Abruptly, her lips were ripped from his and her feet slammed to the floor. The stool rung had given out beneath her heel.

Jackson grabbed her upper arms to steady her. Her stool thudded to the carpet behind her. “Those chairs are kind of rickety.”

So were her legs. And her ego. Her sexy move had practically become a pratfall.

“You don’t want this,” he said, low. His steady gaze still held heat and at least he wasn’t laughing.

“Yes, I do.”

“You’ve been drinking.”

“One swallow.”

“Your life’s up in the air. You’re confused.”

“Not about my…um…needs.” Flames of mortification washed over her. The hula girl, rocking wildly, now seemed to be jeering. You screw up big-time, haole girl.

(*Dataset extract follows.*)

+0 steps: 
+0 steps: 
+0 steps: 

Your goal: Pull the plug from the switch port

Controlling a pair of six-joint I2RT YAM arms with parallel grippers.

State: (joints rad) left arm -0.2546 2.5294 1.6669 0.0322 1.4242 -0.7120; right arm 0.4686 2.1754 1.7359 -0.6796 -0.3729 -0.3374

“You don’t want me,” Jackson said.

Yes, I do. She opened her mouth to say that, except her gaze caught on the picture on the wall beside his head—Marilyn Monroe in velvet with full, lovely breasts. To her left, the hula dancer’s endowments jiggled. To her right, a hugely be-knockered model in a bikini smiled from a sports-car hood. Jackson was a breast man. She wasn’t want he wanted. The realization stung her cheeks the way the Jack Daniel’s had her throat.

“But it is late,” she said, pretending to sigh. “And I’m probably overtired.”

“You’ve been through a lot.”

“True.” She bent to upright the stool, then took a backward step. “Thanks for the drink.” She’d left the full glass on the bar. “Good night. Sorry about the head injury.” She turned and moved off, just wanting away from her humiliation.

“Can I cut you a piece of pie?” Jackson called to her, trying to make up.

“No thanks,” she called over her shoulder.